In a followup phone interview on Wednesday, Day disputed the management team’s characterization of Portsea Place as a “rooming house.”
“It’s not a rooming house. It’s a program with 24/7 monitoring and security for the most vulnerable teens from our neighborhoods,” she said.
The project will contain eight apartments, all SROs, and will be available at subsidized, affordable rents, though she declined to say exactly what the rents will be.
“More than 50 percent of jobs in the State of Connecticut pay less than $20 an hour,” she said. “And we have some of the highest housing costs” in the nation.
This project is designed to provide not just affordable housing for youth otherwise living on the streets or in shelters or couchsurfing, but also “education and training and vocational experience so that they can join society as a citizen in this area,” she said.
She said the rooms will indeed be open for rent to residents from throughout the region because New Reach, just like any other housing provider, does not discriminate based on where tenants looking to live in New Haven originally come from.
Day said that she as an individual and New Reach as an organization have been active participants in the Hill South Community Management Team for three decades. “We’ve been very good neighbors. We listen. We reach out. To the best of our ability, we address neighbors’ concerns.”

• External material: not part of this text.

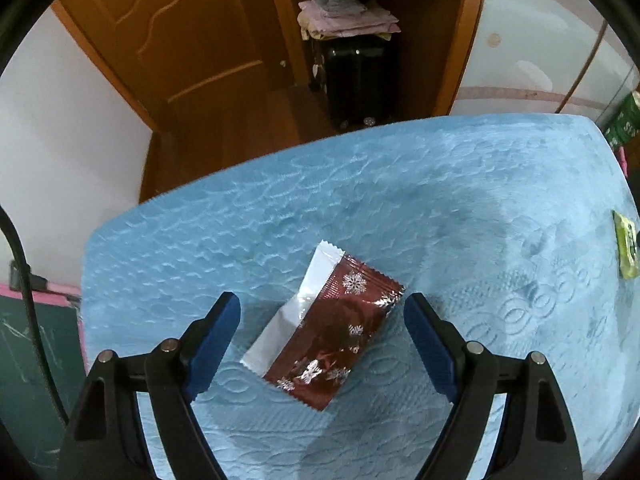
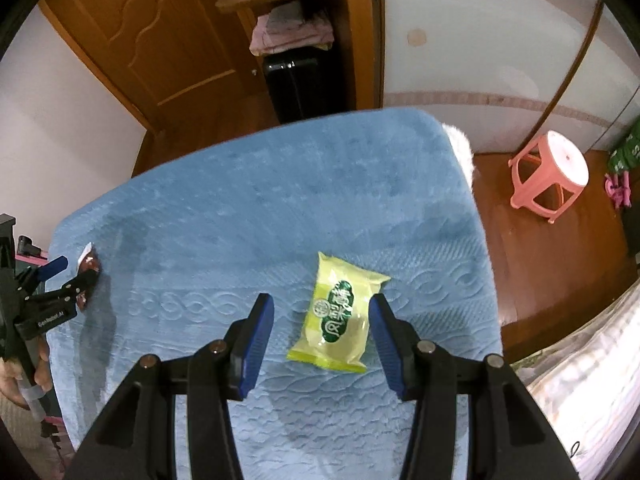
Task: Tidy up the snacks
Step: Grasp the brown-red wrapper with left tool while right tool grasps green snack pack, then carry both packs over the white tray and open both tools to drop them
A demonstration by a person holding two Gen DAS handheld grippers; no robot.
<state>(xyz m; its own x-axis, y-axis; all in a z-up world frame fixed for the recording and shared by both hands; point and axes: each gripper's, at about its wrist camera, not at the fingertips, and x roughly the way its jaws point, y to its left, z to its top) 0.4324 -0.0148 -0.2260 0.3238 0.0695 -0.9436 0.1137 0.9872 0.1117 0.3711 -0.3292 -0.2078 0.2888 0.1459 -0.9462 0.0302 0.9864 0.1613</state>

The two-and-a-half-story Trowbridge Square building that will be home to Portsea Place formerly housed New Reach’s Careway Shelter, an emergency shelter for homeless women and children that provided 10 apartments, each with a capacity for one adult woman and three or four children.
New Reach received permission from the city’s Board of Zoning Appeals in early 2017 to convert the shelter into eight single-room-occupancy (SRO) apartments for housing insecure young people aged 18 to 24.
The Portsea Place project isn’t the only major change at New Reach in recent years. The local nonprofit closed one of its shelters in 2015 after the city cut some of its funding.
The organization is planning on moving its headquarters from rented space on East Street to property it owns in Erector Square. It’s launching a capital campaign aimed at creating a $5 million endowment to cover infrastructure costs at its existing properties, including two other shelters it runs in the city. And it’s put up for sale a Fitch Street building it owns and has long used to house previously homeless families.
Seeking Columbus Slowdown
Also at Wednesday night’s meeting, Hatley updated neighbors on the Hill South housing subcommittee’s sustained opposition to a prospective 10-unit housing development planned for a vacant lot at 232 – 238 Columbus Ave.
In December, Ralph Mauro of Concrete Creations LLC won a density variance from the Board of Zoning Appeals (BZA) to allow his company to build 10 apartments on the 14,000 square-foot combined lot. He plans to rent five of those apartments at market rates, and five at deed-restricted affordable prices—sans public subsidy.
Hatley spoke on behalf of the team at the December BZA meeting against the density of the project. Even though the developer won the variance, she said, “Being the Hill South CMT, we persist.”
She said she has reached out to the city’s anti-blight and property-development Livable City Initiative (LCI), and has requested a neighborhood meeting with Mauro to try to talk the developer into building six apartments rather than 10 on the lot.
“Ten units is way too dense for that area,” she said. “There’s never been 10 units of anything on that little lot.”
The team members present unanimously voted in support of the housing subcommittee writing a letter to LCI Executive Director Serena Neal-Sanjurjo, voicing their concerns with traffic and density and requesting help with setting up a meeting with the developer.
Mauro could not be reached for a request for comment by the publication time of this article.